SpeeLo: Speech Interaction During Locomotion in Resource-Constrained Bipedal Robot | Masato Kobayashi

Abstract:

In bipedal robots, stable operation while running real-time locomotion control together with computationally heavy speech processing is a central design challenge. This work presents SpeeLo (Speech Interaction During Locomotion in Resource-Constrained Bipedal Robot), a distributed architecture and evaluation methodology for integrating spoken interaction into bipedal robots with limited onboard compute. A lightweight server on the robot handles locomotion control and audio playback, while speech recognition and related heavy processing are offloaded to an external client. Multi-turn dialogue history enables context-aware response generation.
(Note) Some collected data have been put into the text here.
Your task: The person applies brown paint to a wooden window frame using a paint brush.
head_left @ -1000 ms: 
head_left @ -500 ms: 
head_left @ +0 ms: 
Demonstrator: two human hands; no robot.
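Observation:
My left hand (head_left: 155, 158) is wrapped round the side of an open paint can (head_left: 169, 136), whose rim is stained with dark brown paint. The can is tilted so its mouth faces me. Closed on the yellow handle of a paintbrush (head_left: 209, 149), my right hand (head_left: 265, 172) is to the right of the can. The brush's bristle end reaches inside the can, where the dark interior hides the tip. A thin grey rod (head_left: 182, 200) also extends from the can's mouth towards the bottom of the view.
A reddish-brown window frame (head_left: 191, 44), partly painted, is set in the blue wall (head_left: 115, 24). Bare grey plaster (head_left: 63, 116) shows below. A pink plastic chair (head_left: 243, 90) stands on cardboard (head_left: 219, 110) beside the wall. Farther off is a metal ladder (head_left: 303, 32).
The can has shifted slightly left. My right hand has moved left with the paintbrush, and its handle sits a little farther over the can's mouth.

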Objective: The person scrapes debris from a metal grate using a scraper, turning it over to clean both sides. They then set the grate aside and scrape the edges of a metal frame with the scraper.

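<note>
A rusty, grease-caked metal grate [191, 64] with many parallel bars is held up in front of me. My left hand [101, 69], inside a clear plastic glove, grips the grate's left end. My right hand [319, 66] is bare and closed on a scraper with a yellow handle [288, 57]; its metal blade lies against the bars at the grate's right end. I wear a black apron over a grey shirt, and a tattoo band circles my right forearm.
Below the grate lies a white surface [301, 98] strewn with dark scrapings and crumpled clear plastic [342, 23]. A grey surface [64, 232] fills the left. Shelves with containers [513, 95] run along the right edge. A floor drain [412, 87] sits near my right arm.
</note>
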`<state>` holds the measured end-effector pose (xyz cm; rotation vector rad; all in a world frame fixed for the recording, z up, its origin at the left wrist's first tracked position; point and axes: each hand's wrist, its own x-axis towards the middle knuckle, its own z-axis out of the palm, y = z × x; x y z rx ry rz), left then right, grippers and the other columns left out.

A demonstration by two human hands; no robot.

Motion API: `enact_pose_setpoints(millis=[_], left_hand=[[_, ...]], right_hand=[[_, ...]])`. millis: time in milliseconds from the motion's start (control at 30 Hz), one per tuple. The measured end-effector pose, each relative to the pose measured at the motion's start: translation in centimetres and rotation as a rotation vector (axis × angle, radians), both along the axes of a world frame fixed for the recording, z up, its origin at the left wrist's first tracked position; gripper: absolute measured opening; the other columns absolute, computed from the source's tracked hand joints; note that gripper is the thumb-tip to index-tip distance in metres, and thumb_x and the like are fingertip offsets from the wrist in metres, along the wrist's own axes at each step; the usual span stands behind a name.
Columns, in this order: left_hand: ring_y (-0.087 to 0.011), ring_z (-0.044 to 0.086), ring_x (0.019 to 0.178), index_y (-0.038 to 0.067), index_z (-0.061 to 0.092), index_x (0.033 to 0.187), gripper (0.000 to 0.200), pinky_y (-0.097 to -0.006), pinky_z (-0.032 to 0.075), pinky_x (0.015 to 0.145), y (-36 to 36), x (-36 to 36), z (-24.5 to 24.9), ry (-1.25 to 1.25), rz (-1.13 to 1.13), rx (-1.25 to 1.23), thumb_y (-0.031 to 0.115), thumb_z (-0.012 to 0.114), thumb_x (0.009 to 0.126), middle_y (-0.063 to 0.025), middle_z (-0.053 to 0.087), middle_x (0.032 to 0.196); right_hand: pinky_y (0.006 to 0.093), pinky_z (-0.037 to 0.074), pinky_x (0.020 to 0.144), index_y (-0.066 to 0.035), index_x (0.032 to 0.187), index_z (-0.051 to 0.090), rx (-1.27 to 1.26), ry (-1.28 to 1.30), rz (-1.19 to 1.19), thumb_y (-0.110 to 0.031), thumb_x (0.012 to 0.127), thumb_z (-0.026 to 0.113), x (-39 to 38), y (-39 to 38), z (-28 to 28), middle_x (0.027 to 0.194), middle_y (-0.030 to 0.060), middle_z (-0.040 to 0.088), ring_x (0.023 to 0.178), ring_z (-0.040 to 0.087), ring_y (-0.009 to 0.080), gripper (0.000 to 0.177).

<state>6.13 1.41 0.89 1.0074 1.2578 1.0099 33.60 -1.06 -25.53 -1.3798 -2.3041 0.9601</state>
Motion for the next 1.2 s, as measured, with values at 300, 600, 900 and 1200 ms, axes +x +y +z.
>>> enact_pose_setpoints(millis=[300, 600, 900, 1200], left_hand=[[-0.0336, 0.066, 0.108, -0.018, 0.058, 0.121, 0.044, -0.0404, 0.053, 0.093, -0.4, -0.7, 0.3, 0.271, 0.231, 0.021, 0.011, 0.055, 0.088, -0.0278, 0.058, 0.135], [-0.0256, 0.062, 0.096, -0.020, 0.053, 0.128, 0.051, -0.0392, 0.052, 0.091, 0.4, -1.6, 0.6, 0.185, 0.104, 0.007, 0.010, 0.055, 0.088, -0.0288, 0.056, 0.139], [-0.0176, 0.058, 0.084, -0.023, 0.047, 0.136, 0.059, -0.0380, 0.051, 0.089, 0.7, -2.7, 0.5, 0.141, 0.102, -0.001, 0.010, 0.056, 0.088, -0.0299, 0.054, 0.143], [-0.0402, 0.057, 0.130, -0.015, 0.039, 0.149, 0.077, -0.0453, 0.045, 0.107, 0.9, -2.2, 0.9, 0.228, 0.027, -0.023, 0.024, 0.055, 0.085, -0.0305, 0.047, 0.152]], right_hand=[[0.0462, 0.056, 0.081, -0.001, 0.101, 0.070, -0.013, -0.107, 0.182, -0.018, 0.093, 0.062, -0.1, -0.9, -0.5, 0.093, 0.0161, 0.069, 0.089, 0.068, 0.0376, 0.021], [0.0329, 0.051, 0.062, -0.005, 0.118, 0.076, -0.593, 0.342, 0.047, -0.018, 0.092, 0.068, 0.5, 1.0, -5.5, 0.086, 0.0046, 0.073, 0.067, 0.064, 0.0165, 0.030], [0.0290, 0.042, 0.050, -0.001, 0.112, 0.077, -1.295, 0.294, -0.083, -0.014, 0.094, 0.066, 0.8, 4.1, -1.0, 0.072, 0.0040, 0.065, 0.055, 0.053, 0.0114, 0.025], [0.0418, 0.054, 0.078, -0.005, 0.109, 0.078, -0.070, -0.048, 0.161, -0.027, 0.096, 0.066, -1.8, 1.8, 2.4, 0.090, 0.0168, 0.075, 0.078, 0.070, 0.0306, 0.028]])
Experiments on physical hardware show that the proposed system has minimal impact on the locomotion control cycle and that conversational context improves response quality—supporting safe, practical speech integration under resource constraints.

Concept of SpeeLo: a bipedal robot engaged in speech interaction while walking.

System architecture

We extend the open-source Open Duck Mini locomotion stack without altering its walking behavior, using a speech server on the robot and a speech client on an external device. The locomotion module launches the speech server in a background thread within the same process so the main control loop does not contend with speech-related compute on a single thread.

On-robot: Locomotion control at 50 Hz, playback of audio received over the network, and exception handling for timeouts and disconnections.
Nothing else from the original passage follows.